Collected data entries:
══════

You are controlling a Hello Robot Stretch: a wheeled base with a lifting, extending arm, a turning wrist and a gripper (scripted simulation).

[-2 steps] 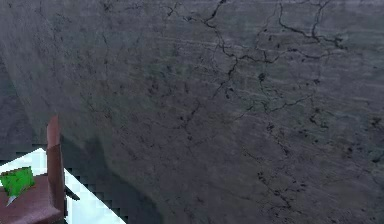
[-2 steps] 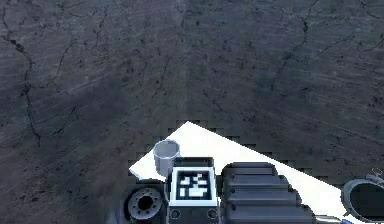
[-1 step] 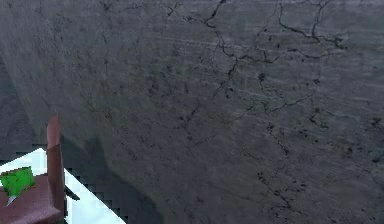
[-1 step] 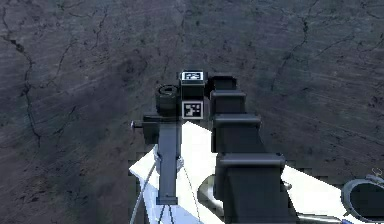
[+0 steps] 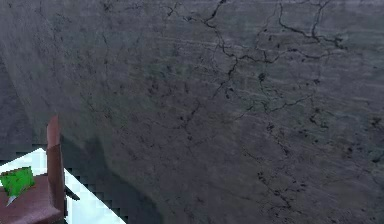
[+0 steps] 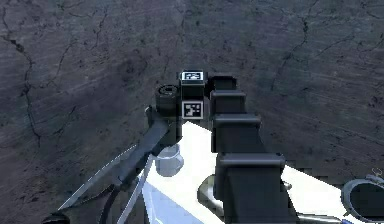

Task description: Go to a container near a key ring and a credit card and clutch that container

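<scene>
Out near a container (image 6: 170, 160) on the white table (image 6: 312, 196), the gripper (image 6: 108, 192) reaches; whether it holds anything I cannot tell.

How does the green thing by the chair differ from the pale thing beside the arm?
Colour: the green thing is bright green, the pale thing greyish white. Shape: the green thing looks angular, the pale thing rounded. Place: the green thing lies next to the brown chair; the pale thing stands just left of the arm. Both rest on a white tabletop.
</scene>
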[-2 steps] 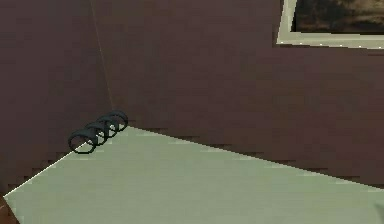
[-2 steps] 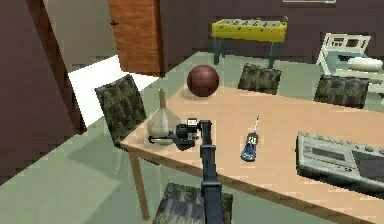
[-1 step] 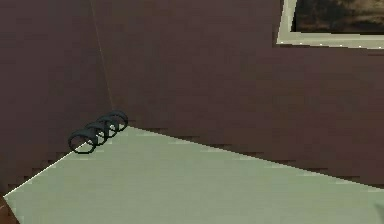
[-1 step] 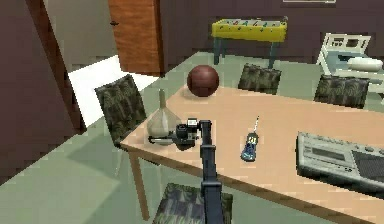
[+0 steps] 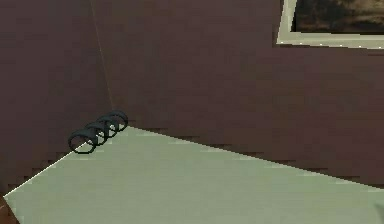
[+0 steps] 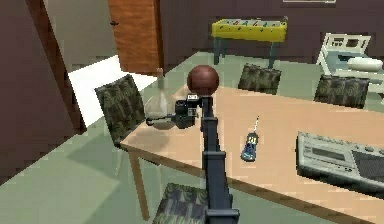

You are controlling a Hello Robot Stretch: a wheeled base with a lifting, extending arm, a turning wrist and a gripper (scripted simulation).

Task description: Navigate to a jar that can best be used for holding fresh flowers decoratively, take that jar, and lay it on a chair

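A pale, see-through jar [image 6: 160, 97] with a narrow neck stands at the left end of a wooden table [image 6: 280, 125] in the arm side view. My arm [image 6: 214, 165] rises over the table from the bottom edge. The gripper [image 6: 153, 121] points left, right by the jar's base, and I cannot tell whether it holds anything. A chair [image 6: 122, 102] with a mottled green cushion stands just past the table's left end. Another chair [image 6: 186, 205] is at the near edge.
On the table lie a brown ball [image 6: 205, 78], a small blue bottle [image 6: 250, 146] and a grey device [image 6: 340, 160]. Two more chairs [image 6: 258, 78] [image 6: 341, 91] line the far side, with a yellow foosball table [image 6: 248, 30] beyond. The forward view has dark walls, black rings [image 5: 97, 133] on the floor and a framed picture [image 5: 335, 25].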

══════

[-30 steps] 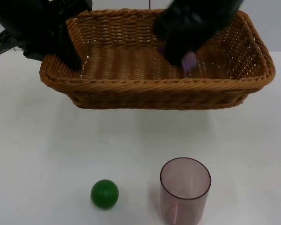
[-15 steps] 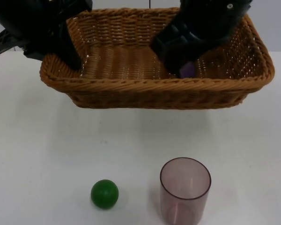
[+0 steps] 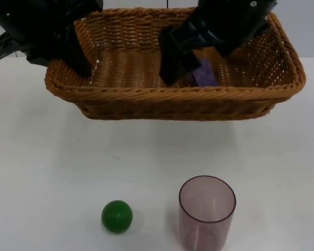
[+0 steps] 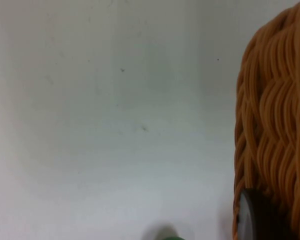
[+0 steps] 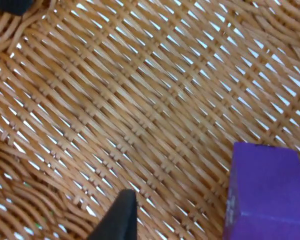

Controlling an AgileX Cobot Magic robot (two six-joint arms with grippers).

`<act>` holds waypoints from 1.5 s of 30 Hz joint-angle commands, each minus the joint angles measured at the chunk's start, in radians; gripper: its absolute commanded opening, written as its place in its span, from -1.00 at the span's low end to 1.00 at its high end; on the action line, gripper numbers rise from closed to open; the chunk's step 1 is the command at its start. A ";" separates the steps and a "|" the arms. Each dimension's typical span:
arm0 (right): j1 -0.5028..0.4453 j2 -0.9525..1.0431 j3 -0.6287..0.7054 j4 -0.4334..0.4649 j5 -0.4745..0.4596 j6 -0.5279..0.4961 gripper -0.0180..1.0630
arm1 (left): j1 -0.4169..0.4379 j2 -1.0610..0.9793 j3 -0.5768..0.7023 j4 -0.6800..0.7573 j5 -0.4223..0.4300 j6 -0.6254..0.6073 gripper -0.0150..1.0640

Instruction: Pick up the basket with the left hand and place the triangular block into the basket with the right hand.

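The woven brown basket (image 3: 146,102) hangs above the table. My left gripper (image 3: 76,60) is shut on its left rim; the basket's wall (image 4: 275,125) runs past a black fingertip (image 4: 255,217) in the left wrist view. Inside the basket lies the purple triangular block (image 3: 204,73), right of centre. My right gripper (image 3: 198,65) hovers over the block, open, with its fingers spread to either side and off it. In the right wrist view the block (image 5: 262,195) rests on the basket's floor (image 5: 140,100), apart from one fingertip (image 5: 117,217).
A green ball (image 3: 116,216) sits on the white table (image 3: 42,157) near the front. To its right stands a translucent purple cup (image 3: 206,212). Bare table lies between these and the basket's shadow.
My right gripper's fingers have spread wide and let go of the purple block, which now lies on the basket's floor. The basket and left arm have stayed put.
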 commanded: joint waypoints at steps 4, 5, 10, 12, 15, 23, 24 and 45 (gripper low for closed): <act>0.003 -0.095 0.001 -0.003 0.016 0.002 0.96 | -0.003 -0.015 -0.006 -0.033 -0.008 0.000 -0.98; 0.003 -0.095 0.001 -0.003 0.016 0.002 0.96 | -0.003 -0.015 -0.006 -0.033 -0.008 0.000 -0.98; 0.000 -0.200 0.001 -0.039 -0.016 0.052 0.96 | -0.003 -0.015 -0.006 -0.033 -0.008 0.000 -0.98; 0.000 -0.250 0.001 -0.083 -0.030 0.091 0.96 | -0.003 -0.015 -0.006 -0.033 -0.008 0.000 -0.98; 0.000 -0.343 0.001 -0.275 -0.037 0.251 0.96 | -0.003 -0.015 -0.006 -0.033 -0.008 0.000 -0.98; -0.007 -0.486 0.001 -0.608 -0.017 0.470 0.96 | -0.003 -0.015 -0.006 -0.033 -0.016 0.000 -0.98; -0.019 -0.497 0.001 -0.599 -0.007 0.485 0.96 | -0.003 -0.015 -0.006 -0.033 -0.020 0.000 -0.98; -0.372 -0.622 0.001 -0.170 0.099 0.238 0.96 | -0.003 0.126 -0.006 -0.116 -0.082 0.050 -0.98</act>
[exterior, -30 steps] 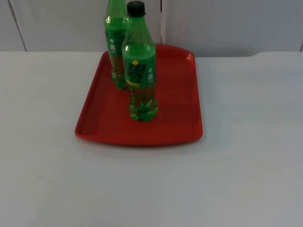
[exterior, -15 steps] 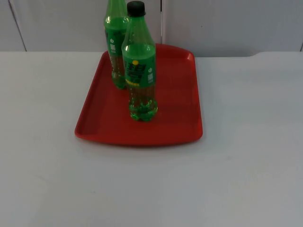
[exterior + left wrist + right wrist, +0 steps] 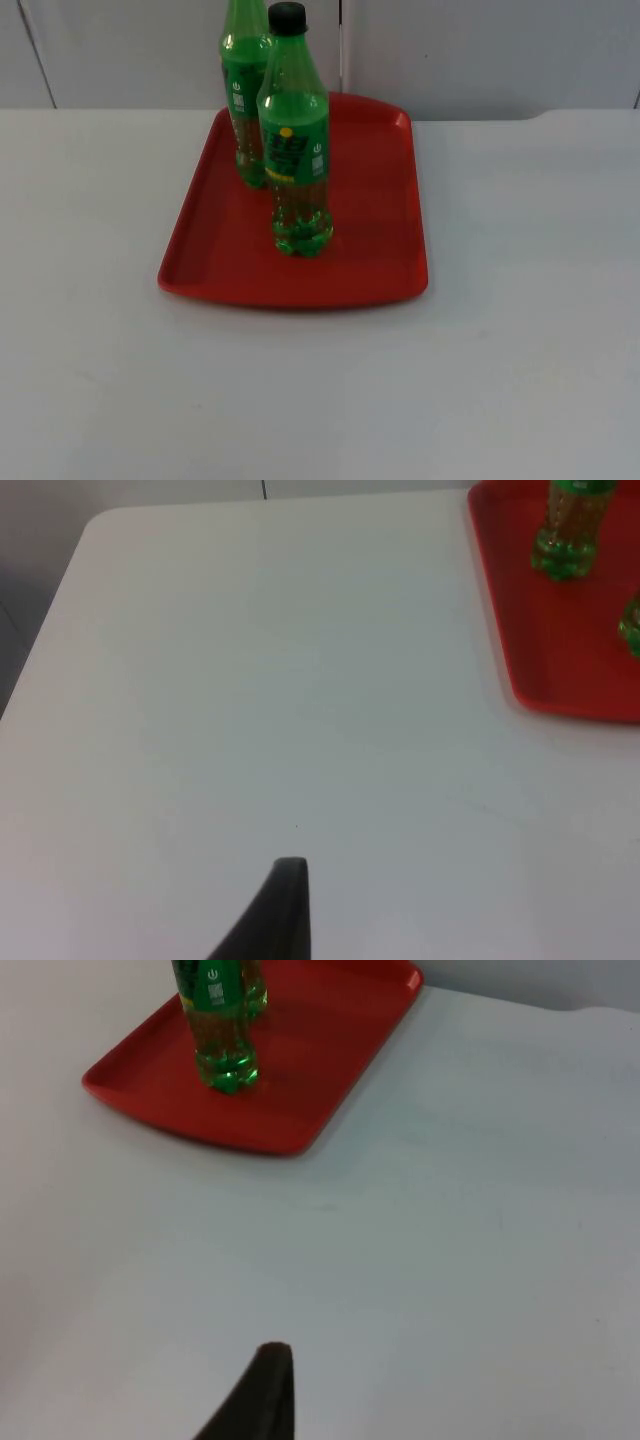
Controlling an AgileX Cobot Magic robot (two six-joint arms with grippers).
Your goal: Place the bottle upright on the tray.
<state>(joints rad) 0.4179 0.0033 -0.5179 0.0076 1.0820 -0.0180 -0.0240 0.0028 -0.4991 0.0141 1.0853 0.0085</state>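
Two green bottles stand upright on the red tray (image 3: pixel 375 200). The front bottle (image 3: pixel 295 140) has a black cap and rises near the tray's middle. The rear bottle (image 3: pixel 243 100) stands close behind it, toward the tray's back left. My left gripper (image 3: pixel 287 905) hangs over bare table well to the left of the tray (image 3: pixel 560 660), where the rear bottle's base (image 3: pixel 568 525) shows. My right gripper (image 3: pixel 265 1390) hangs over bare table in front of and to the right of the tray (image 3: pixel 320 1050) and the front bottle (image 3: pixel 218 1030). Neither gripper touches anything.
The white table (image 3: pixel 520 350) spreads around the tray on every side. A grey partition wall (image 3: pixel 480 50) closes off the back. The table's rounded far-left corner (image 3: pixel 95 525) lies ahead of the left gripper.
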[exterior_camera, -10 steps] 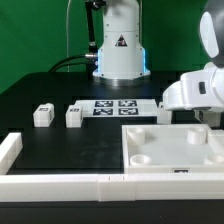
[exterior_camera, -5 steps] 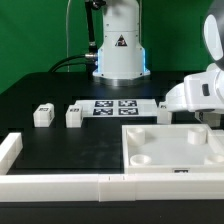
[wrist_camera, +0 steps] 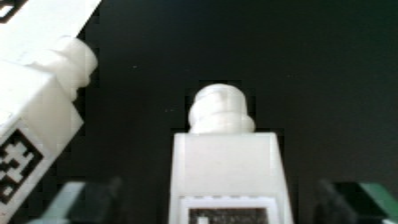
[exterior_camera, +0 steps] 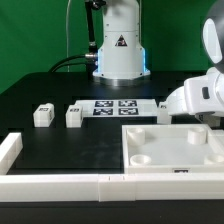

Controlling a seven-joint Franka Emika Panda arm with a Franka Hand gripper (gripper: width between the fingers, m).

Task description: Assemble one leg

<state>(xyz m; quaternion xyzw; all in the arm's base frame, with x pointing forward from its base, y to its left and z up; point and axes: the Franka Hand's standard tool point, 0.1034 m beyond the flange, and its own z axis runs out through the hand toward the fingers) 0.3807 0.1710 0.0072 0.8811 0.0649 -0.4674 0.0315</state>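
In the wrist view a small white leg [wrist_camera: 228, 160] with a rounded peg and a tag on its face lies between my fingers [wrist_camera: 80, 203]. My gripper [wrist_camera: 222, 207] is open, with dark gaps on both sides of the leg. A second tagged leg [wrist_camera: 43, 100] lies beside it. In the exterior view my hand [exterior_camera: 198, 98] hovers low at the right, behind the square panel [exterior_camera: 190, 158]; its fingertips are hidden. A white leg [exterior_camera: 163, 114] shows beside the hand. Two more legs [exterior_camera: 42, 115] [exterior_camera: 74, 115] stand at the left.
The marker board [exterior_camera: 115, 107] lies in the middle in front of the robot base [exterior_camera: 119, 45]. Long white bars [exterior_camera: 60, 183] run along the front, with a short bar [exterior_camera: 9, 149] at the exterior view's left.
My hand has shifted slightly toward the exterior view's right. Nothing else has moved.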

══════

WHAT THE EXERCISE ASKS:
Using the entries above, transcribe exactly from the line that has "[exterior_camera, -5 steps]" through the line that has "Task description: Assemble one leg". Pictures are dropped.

EXERCISE RESULT:
[exterior_camera, -5 steps] 
[wrist_camera, +0 steps] 
[exterior_camera, +0 steps] 

Controlling a seven-joint Franka Emika Panda arm with a Franka Hand gripper (gripper: width between the fingers, m).

Task description: Assemble one leg

This exercise requires nothing further.